题目难度：Easy
分类：数组

Given a sorted array, remove the duplicates in-place such that each element appear only once and return the new length.

Do not allocate extra space for another array, you must do this by modifying the input array in-place with O(1) extra memory.

Example:

Given nums = [1,1,2],

Your function should return length = 2, with the first two elements of nums being 1 and 2 respectively.
It doesn't matter what you leave beyond the new length.
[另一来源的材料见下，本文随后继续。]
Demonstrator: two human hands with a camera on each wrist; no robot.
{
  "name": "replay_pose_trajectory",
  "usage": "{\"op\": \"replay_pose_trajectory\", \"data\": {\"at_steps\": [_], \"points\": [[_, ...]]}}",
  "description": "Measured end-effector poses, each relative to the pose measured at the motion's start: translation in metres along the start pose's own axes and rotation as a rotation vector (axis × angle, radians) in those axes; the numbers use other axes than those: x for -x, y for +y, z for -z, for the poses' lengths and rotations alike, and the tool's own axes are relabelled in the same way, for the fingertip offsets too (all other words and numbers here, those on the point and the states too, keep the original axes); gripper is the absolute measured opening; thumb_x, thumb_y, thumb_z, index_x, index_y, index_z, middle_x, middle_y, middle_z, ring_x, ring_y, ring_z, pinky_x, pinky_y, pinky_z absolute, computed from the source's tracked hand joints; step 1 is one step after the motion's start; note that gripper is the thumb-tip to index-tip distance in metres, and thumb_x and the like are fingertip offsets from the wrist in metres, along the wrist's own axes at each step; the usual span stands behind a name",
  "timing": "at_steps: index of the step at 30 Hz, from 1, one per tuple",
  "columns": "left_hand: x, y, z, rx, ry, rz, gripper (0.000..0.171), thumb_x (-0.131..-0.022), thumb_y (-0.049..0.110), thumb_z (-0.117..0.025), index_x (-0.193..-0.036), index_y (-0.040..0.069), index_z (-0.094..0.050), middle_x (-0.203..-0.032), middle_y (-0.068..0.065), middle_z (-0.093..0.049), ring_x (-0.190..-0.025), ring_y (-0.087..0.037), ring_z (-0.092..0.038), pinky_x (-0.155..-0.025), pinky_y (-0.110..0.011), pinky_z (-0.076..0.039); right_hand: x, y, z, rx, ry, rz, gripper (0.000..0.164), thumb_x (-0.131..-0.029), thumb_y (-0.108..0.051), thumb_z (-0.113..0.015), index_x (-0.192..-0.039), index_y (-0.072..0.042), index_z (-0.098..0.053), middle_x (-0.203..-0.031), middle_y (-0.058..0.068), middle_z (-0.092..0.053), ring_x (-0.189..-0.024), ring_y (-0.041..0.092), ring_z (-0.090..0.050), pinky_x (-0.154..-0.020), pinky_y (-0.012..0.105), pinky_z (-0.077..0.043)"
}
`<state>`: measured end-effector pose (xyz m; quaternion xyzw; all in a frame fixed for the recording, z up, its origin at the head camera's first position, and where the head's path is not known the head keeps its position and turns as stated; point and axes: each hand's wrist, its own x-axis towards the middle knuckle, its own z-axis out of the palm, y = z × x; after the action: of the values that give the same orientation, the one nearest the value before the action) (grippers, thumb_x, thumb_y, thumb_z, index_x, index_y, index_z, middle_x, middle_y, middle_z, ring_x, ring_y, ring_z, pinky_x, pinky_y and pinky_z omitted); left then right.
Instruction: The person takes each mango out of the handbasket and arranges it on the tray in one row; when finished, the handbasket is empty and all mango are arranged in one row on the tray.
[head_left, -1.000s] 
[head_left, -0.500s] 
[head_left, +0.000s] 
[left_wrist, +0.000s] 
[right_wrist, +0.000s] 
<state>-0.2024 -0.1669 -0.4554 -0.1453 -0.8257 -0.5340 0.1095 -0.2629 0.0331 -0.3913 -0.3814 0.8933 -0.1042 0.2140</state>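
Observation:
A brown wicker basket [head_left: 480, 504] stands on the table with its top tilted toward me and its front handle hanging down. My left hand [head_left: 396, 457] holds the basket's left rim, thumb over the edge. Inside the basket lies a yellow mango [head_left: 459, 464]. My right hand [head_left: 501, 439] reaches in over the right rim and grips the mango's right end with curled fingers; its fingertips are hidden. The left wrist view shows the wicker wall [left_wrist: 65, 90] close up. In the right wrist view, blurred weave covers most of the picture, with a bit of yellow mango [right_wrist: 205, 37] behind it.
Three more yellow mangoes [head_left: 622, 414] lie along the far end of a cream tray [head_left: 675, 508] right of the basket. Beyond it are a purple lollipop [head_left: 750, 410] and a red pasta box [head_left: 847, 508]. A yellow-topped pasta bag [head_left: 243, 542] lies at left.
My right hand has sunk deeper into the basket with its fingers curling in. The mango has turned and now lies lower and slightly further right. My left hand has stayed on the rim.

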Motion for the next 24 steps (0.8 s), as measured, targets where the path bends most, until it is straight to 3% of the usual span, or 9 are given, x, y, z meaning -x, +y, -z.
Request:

给定一个有序数组，你需要原地删除其中的重复内容，使每个元素只出现一次,并返回新的长度。
不要另外定义一个数组，您必须通过用 O(1) 额外内存原地修改输入的数组来做到这一点。

两个指针（Two Pointers）

使用两个索引（i，j）比对，如果nums[i] == nums[j]，那么索引i+1的位置不应该填入j指向的值，这时j++；如果nums[i] != nums[j]，那么索引i+1的位置应该填入j指向的值，这时i++，j++。

class Solution {
public:
    int removeDuplicates(vector<int>& nums) {
        if(nums.empty())
            return 0;
        int i=0;
        for(int j=1;j<nums.size();j++){
            if(nums[i] != nums[j]){
                i++;
                nums[i]=nums[j];
            }
        }
        return i+1;
    }
};